6 PROTECTION OF CUSTOMER PERSONAL DATA FROM UNAUTHORIZED ACCESS
6.1. When processing personal data of Clients, the hotel must accept the necessary organizational and technical measures to protect personal data from unauthorized or accidental access to them, destruction, alteration, blocking the dissemination of personal data, as well as from other unlawful action.
In particular:
- appointed persons responsible for organizing and ensuring the security of personal data;
- developed and implemented the Regulation on the protection of personal data;
- the persons conducting the processing of personal data are instructed and familiarized with the regulatory legal acts governing the operation and protection of personal data.
- the access rights to the personal data being processed are delimited;
- in order to implement internal control over the compliance of the processing of personal data with the established requirements, periodic checks of the conditions for processing personal data are carried out;
6.2. Documents containing personal data of Clients are stored in the premises of the Accommodation Service, providing protection against unauthorized access.
6.3. Protection of access to electronic databases containing personal data of Clients is provided by:
- using licensed software products that prevent unauthorized access by third parties to personal customer data;
is a password system. Passwords are set and communicated individually to employees who have access to personal data of Clients.
7 CONFIDENTIALITY OF CUSTOMER PERSONAL DATA
7.1. Information about personal data of Clients is confidential.
7.2. The hotel ensures the confidentiality of personal data and is obliged to prevent their distribution by third parties without the consent of the Clients or the availability of other legal grounds.

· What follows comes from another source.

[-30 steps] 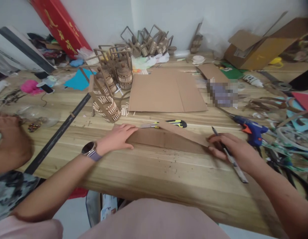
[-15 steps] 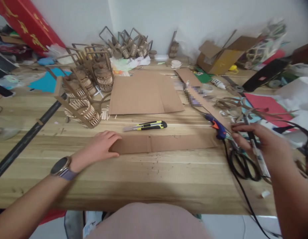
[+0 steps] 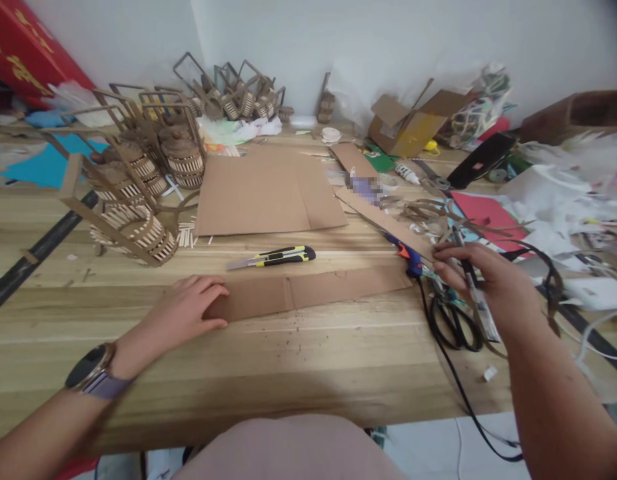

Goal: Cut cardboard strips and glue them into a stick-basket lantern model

7.3. Persons who have access to the personal data of Clients are obliged to comply with the confidentiality regime, they should be warned about the need for a privacy regime. In connection with the confidentiality of personal information, appropriate security measures should be provided to protect data from accidental or unauthorized destruction, from accidental loss, from unauthorized access to, modification or distribution.
7.4. All measures of confidentiality in the collection, processing and storage of personal data of Clients apply to all media, both paper and automated.
7.5. The mode of confidentiality of personal data is removed in cases of anonymization or inclusion in publicly available sources of personal data, unless otherwise specified by law.
8 RESPONSIBILITY FOR VIOLATION OF NORMS REGULATING THE PROCESSING OF CUSTOMER PERSONAL DATA
8.1. The hotel is responsible for the personal information that is at its disposal and establishes the personal responsibility of staff for compliance with the established confidentiality regime.
8.2. Each employee who receives a document containing the Client’s personal data for work is solely responsible for keeping the confidential information carrier safe.
8.3. Any person may contact the Hotel employee with a complaint of violation of these Regulations. Complaints and applications for compliance with data processing requirements are considered within three days from the date of receipt.
8.4. Employees of the Hotel are obliged to ensure, at the proper level, the consideration of requests, applications and complaints of Clients, as well as to facilitate the execution of the requirements of the competent authorities.
8.5 Persons guilty of violating the rules governing the receipt, processing and protection of personal data of Clients are subject to disciplinary, administrative, civil or criminal liability in accordance with federal law.